▶ Exercise goal:
Search the records for the string "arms" and copy every line where it turns up.

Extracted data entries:

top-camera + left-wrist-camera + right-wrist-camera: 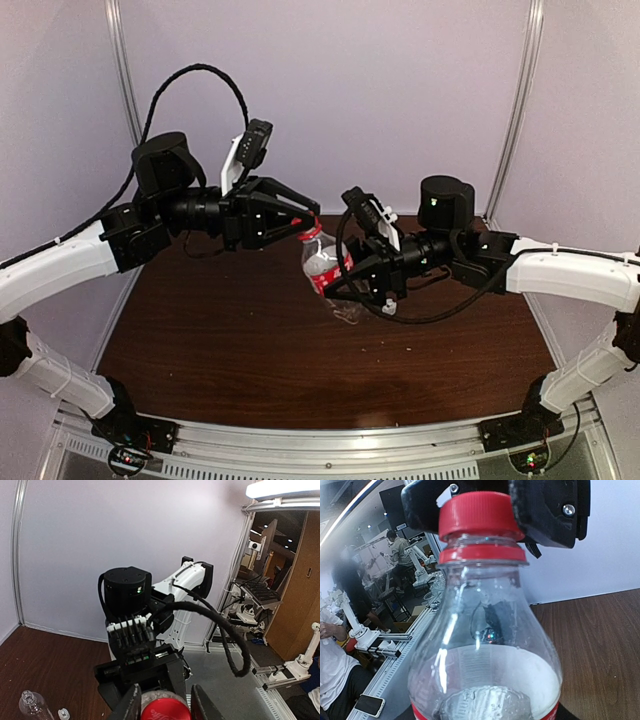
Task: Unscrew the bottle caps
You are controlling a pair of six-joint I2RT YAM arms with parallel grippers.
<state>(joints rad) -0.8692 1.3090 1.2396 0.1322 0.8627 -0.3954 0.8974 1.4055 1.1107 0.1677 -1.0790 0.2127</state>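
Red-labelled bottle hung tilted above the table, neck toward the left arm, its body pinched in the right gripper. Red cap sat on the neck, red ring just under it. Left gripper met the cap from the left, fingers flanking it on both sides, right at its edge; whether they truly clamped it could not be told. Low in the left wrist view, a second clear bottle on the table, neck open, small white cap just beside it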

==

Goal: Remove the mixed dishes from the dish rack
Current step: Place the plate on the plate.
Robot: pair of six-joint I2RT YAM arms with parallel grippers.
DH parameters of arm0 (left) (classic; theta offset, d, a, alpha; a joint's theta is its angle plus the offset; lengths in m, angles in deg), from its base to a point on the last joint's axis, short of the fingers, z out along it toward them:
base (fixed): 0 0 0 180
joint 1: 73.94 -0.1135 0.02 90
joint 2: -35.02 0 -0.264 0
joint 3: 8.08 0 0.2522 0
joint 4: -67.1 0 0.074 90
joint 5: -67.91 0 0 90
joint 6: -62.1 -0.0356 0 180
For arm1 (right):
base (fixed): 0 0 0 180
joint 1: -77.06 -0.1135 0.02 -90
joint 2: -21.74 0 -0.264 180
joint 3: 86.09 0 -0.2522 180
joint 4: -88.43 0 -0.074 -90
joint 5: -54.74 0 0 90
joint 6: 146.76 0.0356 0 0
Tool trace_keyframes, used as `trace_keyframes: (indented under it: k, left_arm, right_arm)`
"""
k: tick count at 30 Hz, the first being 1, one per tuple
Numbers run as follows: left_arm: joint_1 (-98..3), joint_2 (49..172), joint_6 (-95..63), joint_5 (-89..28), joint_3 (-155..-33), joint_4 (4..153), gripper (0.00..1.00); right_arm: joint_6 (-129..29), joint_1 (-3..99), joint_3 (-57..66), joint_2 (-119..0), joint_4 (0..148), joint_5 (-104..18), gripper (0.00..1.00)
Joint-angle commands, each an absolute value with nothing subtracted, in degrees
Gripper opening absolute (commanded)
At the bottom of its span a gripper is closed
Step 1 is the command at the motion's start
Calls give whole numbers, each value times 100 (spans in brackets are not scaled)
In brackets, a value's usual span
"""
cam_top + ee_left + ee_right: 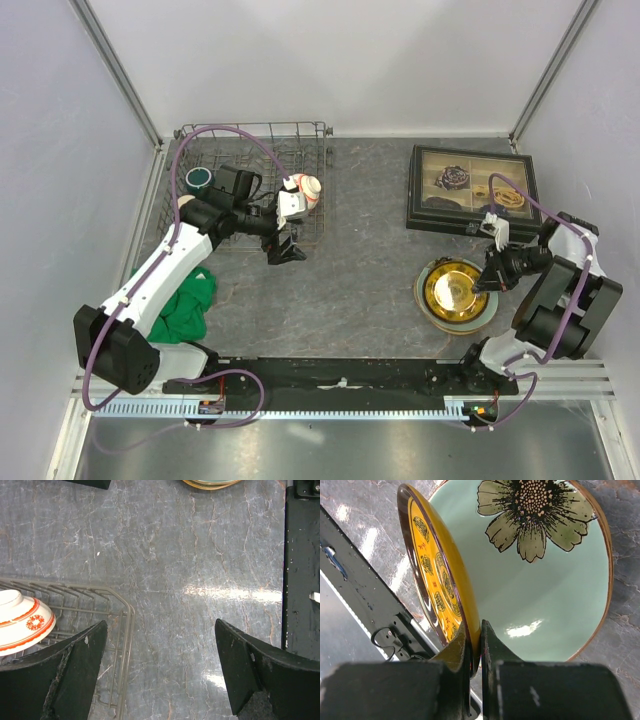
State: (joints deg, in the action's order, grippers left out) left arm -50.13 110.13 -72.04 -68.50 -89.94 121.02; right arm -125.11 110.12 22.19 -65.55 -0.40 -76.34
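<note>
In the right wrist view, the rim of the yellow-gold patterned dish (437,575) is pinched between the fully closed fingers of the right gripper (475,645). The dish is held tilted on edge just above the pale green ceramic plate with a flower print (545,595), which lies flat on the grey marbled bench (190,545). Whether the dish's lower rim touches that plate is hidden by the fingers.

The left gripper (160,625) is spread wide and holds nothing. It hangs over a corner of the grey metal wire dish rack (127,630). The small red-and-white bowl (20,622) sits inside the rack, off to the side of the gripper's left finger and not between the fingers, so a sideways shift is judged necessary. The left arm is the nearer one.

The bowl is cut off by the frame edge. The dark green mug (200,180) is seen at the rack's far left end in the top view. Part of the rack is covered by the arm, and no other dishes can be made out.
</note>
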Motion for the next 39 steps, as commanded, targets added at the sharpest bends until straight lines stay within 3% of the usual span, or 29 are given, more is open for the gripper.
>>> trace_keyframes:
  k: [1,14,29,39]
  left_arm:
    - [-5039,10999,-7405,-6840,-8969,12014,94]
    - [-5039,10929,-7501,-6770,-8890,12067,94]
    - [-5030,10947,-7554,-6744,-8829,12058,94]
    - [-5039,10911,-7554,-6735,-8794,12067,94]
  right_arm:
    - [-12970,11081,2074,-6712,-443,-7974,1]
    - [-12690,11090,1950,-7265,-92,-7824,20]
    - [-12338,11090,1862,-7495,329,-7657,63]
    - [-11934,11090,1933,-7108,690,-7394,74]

▶ Reply:
You are controlling a pair of six-joint I2RT YAM arms with parallel grippers.
Robot: pair of six-joint I2RT YAM arms with parallel grippers.

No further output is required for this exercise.